[Start of Attachment]

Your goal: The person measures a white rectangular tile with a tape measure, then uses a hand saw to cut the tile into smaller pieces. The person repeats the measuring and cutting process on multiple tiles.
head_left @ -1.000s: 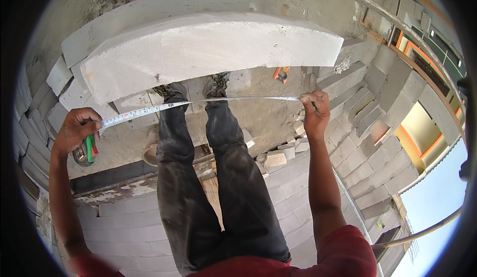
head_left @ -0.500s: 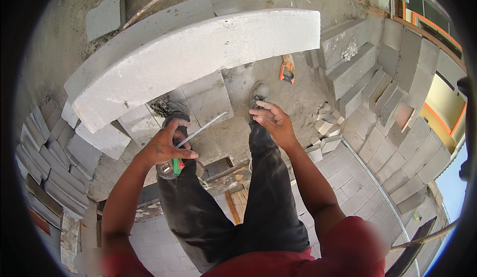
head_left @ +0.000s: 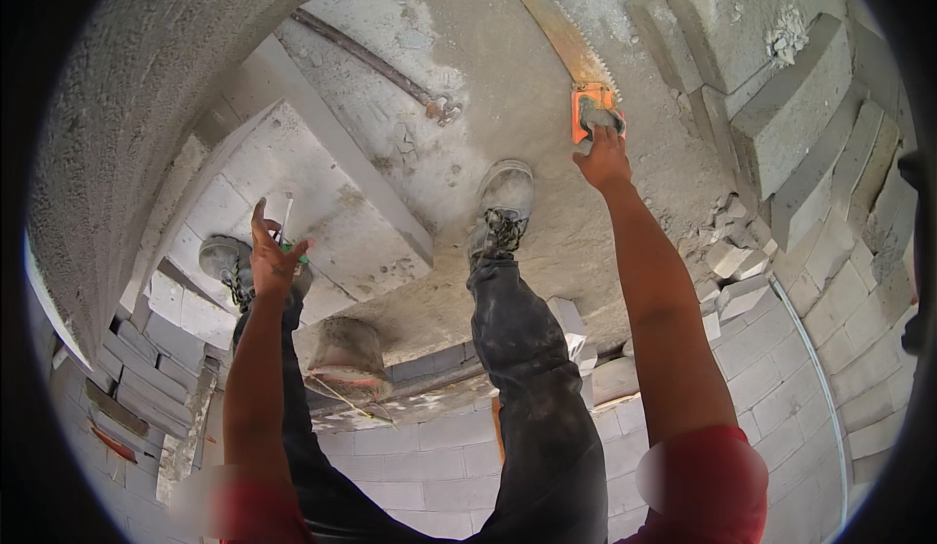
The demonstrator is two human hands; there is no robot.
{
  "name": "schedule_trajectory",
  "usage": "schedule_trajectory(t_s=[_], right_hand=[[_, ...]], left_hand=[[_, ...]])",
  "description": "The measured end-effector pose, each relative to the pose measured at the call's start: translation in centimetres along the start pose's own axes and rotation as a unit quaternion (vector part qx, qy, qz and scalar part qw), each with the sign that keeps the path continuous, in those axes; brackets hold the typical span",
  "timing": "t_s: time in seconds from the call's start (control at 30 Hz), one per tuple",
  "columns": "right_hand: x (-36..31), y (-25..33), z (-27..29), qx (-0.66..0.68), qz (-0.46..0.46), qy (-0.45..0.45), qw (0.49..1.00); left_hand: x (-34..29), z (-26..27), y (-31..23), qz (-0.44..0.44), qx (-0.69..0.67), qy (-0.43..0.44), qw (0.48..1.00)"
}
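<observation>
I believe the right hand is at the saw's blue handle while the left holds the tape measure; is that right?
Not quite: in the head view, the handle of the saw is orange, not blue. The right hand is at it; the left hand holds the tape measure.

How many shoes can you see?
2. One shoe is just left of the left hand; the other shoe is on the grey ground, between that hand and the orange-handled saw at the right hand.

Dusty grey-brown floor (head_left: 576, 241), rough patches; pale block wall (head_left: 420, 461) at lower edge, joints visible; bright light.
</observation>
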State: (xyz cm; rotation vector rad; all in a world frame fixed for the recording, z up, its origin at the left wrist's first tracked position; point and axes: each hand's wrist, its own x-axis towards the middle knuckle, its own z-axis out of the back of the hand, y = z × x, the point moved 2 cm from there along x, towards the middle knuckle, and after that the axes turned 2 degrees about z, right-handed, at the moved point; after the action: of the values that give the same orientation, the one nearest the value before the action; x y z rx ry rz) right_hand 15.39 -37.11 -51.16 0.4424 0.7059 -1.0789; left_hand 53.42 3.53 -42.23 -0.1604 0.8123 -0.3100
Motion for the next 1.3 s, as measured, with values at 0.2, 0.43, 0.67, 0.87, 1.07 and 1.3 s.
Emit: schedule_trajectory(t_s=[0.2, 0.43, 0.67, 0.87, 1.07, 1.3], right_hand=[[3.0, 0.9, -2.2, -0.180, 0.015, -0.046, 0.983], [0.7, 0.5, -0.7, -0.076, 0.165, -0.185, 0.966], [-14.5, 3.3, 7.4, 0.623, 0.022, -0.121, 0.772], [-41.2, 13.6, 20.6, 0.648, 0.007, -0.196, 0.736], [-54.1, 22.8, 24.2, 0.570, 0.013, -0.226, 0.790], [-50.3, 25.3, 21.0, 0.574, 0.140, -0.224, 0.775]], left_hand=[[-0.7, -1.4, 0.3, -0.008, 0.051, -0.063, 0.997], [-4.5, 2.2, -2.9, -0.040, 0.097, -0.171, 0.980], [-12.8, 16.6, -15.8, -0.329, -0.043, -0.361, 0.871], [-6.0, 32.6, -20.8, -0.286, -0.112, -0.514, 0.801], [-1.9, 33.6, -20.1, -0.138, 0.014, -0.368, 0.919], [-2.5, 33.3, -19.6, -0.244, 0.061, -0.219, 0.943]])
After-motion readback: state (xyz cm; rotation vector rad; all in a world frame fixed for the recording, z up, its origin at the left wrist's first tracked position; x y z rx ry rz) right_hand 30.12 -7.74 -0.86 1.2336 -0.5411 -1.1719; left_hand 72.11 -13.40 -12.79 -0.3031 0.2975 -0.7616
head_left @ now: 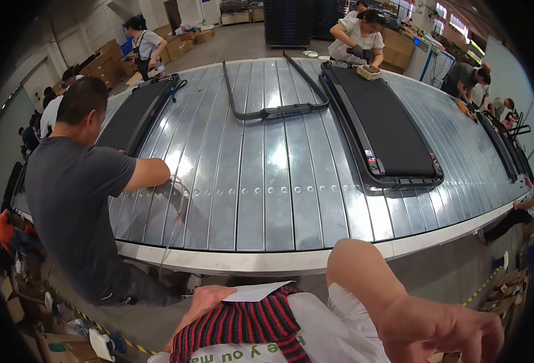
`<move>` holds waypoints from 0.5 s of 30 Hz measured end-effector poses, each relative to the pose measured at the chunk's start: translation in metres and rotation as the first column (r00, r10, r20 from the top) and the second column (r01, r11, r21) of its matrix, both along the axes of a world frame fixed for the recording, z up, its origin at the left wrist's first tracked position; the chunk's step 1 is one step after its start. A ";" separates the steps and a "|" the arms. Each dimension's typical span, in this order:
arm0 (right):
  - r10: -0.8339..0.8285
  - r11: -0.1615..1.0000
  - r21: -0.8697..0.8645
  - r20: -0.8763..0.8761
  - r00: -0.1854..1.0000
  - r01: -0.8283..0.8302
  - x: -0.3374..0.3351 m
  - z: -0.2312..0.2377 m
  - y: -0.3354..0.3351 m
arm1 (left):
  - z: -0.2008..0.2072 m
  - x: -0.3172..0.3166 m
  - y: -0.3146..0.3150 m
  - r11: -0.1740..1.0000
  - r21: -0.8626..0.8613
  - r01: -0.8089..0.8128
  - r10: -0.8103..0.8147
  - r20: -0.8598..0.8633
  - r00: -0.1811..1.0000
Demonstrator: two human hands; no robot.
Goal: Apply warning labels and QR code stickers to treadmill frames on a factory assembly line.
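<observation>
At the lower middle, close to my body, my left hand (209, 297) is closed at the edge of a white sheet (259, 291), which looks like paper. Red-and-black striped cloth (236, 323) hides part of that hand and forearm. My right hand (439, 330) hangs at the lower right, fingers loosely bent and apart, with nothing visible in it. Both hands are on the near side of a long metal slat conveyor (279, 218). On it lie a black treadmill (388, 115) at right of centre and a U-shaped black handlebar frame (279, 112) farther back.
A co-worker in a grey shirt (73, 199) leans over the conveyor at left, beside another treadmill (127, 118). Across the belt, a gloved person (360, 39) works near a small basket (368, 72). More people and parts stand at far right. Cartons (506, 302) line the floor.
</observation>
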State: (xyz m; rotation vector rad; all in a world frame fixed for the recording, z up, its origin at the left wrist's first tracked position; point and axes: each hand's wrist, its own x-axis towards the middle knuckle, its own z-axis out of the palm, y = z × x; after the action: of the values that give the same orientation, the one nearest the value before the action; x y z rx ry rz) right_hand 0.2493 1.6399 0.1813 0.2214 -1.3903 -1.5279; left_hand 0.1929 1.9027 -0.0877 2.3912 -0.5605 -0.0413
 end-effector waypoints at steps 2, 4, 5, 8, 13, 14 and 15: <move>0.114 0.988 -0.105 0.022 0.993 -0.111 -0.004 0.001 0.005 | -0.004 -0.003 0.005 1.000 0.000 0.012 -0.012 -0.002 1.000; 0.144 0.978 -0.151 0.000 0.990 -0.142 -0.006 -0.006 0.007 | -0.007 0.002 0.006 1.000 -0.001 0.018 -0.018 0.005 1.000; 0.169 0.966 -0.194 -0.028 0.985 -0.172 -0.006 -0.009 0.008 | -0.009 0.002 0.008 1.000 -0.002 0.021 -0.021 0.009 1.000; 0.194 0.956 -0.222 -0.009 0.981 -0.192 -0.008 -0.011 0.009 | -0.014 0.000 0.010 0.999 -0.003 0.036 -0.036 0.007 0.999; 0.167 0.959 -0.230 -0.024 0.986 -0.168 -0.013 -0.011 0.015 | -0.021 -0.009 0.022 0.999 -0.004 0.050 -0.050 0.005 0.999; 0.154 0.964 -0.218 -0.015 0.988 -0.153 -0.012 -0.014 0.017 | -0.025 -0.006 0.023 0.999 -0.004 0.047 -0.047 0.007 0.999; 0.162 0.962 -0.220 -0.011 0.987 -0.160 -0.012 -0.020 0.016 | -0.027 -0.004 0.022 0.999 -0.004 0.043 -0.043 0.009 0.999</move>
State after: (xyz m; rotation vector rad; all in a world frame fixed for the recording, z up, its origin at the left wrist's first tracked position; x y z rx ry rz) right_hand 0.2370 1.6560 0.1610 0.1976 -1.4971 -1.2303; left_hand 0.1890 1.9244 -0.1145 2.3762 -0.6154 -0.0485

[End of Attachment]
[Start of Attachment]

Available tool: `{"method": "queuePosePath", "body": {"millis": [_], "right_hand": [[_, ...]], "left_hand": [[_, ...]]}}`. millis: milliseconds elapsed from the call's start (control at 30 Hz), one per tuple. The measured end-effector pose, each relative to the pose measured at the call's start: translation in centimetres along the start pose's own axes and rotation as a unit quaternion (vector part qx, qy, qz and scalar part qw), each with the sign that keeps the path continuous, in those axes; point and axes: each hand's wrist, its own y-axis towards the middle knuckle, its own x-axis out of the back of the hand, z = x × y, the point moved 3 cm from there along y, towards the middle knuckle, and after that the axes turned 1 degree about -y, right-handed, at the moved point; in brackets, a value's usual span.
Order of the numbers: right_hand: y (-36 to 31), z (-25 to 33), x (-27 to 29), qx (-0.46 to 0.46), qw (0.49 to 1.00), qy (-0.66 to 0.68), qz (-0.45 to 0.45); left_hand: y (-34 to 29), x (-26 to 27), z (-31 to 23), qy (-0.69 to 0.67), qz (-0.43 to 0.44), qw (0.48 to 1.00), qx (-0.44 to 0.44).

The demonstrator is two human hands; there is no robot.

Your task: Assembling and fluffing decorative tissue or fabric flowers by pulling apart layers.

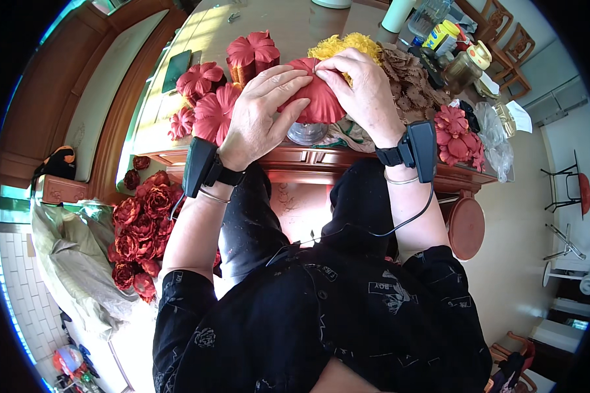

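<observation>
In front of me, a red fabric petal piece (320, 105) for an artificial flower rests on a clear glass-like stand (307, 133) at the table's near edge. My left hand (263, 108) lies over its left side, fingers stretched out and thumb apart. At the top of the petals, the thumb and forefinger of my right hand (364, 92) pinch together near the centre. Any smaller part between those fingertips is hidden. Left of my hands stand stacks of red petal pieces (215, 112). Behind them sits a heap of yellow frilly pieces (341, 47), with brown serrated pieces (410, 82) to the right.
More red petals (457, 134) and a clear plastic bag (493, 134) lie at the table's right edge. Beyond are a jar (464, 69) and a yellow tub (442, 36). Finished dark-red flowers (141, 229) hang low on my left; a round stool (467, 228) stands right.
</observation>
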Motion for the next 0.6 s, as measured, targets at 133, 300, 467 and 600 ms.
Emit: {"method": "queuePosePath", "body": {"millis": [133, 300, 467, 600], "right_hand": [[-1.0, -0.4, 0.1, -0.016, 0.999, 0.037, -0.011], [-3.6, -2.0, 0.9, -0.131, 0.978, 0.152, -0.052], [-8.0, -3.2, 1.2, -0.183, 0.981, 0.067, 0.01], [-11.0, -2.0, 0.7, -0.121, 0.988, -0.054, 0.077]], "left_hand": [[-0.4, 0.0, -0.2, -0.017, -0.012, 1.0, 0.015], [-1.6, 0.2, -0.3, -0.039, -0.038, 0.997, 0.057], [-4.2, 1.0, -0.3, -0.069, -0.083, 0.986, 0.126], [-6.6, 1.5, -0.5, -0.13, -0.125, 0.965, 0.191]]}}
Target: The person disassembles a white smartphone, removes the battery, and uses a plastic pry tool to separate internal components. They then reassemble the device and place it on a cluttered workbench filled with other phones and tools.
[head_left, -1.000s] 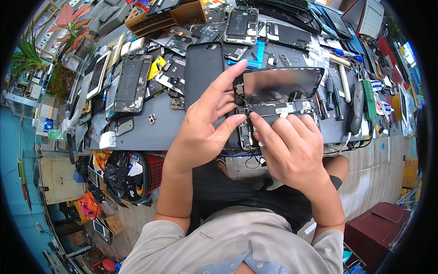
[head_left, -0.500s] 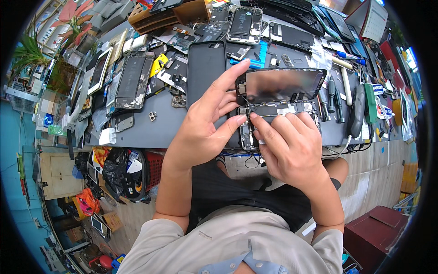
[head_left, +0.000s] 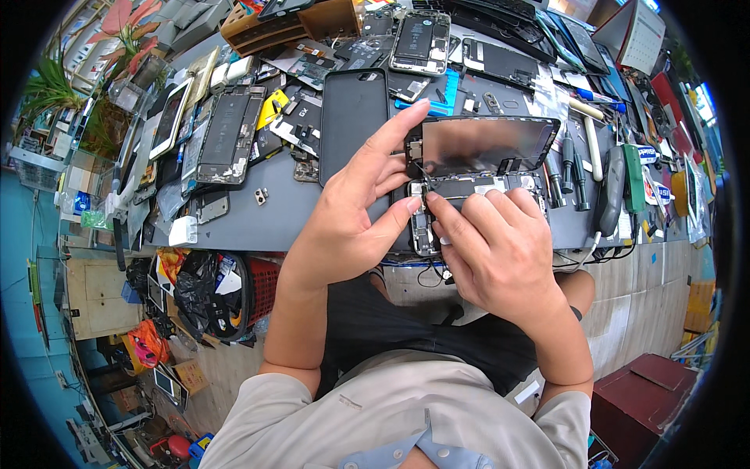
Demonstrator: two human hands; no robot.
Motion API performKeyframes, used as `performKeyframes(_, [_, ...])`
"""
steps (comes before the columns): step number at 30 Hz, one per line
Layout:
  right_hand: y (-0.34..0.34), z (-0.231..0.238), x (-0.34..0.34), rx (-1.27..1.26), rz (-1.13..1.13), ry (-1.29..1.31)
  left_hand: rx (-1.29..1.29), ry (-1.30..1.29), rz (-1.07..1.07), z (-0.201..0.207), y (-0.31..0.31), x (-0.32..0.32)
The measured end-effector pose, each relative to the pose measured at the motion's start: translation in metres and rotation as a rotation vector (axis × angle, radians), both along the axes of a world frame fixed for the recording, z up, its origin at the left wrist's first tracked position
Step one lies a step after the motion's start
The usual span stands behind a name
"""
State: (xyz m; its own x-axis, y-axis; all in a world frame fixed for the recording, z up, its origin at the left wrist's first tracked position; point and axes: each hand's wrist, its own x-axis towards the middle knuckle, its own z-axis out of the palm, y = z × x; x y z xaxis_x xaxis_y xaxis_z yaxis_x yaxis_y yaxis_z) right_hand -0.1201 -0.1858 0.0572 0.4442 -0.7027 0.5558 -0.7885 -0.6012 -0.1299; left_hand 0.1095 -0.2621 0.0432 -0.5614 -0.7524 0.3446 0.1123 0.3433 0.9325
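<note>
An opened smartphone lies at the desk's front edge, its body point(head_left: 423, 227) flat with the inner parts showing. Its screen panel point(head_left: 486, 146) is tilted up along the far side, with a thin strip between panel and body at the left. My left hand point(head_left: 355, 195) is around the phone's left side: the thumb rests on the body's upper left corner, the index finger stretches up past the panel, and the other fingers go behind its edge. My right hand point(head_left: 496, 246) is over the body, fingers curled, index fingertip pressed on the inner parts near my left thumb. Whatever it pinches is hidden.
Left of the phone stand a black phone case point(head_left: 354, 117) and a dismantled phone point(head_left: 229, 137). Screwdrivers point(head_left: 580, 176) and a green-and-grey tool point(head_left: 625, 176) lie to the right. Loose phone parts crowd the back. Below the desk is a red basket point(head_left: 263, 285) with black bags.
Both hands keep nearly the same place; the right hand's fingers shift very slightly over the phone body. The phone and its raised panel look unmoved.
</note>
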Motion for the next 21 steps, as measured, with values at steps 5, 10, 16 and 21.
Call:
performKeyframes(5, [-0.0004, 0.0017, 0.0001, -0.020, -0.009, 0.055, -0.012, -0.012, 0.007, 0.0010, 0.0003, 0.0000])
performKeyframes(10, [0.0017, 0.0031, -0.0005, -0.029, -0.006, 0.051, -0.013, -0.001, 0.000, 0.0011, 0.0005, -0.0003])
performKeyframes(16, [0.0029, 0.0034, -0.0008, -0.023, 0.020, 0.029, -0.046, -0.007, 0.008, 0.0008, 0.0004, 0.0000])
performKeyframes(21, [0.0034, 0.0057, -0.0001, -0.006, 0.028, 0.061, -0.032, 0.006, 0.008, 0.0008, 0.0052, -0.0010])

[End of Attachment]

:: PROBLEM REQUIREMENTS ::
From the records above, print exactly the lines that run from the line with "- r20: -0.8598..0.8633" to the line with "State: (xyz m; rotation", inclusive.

:: RESULT ::
  - r20: -0.8598..0.8633
  - r00: -0.1811..1.0000
Demonstrator: two human hands; no robot.
Goal: Apply warning labels and QR code stickers to treadmill frames on a factory assembly line.
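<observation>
At the lower middle, close to my body, my left hand (209, 297) is closed at the edge of a white sheet (259, 291), which looks like paper. Red-and-black striped cloth (236, 323) hides part of that hand and forearm. My right hand (439, 330) hangs at the lower right, fingers loosely bent and apart, with nothing visible in it. Both hands are on the near side of a long metal slat conveyor (279, 218). On it lie a black treadmill (388, 115) at right of centre and a U-shaped black handlebar frame (279, 112) farther back.
A co-worker in a grey shirt (73, 199) leans over the conveyor at left, beside another treadmill (127, 118). Across the belt, a gloved person (360, 39) works near a small basket (368, 72). More people and parts stand at far right. Cartons (506, 302) line the floor.
</observation>
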State: (xyz m; rotation vector rad; all in a world frame fixed for the recording, z up, its origin at the left wrist's first tracked position; point and axes: each hand's wrist, its own x-axis towards the middle knuckle, its own z-axis out of the palm, y = z × x; after the action: of the values that give the same orientation, the one nearest the value before the action; x y z rx ry rz) right_hand 0.2493 1.6399 0.1813 0.2214 -1.3903 -1.5279; left_hand 0.1929 1.9027 -0.0877 2.3912 -0.5605 -0.0413

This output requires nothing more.